#### What you have to do
Repeat the records below exactly.

(Excerpts from a dataset)

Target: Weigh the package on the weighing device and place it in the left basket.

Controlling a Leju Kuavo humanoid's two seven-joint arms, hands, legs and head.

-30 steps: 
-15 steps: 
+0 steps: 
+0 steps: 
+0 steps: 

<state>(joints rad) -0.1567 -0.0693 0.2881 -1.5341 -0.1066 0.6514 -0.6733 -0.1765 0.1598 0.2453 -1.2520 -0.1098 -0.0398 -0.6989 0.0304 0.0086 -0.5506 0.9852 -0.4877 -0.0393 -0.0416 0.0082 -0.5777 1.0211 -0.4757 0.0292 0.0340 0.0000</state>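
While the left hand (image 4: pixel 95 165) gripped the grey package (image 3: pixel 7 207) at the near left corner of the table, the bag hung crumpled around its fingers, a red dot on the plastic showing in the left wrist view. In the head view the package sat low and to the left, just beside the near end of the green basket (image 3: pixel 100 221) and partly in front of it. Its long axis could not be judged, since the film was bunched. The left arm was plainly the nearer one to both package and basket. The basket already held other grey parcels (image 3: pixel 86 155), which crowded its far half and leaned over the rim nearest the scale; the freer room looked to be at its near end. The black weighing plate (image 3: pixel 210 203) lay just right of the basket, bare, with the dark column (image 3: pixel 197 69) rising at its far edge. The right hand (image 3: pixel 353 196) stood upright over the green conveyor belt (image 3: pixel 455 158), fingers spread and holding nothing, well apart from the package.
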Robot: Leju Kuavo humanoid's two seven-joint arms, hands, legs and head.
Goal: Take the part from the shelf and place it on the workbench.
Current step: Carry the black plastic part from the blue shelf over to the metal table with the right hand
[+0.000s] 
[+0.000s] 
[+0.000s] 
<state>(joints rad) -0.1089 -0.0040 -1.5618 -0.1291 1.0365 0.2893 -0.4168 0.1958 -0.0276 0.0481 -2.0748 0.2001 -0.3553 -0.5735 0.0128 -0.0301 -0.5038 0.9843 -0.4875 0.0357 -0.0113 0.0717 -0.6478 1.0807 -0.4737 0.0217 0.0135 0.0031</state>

#### Answer space
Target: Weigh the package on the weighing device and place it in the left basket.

Controlling a Leju Kuavo humanoid's two seven-joint arms, hands, legs and head.

-30 steps: 
-15 steps: 
+0 steps: 
+0 steps: 
+0 steps: 

<state>(joints rad) -0.1567 -0.0693 0.2881 -1.5341 -0.1066 0.6514 -0.6733 -0.1765 0.1598 0.2453 -1.2520 -0.1098 -0.0398 -0.6989 0.0304 0.0086 -0.5506 0.9852 -0.4877 -0.0393 -0.0416 0.0082 -0.5777 1.0211 -0.4757 0.0292 0.0340 0.0000</state>
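While the left hand (image 4: pixel 95 165) gripped the grey package (image 3: pixel 7 207) at the near left corner of the table, the bag hung crumpled around its fingers, a red dot on the plastic showing in the left wrist view. In the head view the package sat low and to the left, just beside the near end of the green basket (image 3: pixel 100 221) and partly in front of it. Its long axis could not be judged, since the film was bunched. The left arm was plainly the nearer one to both package and basket. The basket already held other grey parcels (image 3: pixel 86 155), which crowded its far half and leaned over the rim nearest the scale; the freer room looked to be at its near end. The black weighing plate (image 3: pixel 210 203) lay just right of the basket, bare, with the dark column (image 3: pixel 197 69) rising at its far edge. The right hand (image 3: pixel 353 196) stood upright over the green conveyor belt (image 3: pixel 455 158), fingers spread and holding nothing, well apart from the package.
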Robot: Leju Kuavo humanoid's two seven-joint arms, hands, legs and head.
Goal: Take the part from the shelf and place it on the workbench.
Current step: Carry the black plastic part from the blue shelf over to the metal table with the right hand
[+0.000s] 
[+0.000s] 
[+0.000s] 
<state>(joints rad) -0.1089 -0.0040 -1.5618 -0.1291 1.0365 0.2893 -0.4168 0.1958 -0.0276 0.0481 -2.0748 0.2001 -0.3553 -0.5735 0.0128 -0.0301 -0.5038 0.9843 -0.4875 0.0357 -0.0113 0.0717 -0.6478 1.0807 -0.4737 0.0217 0.0135 0.0031</state>

The exercise requires no additional answer.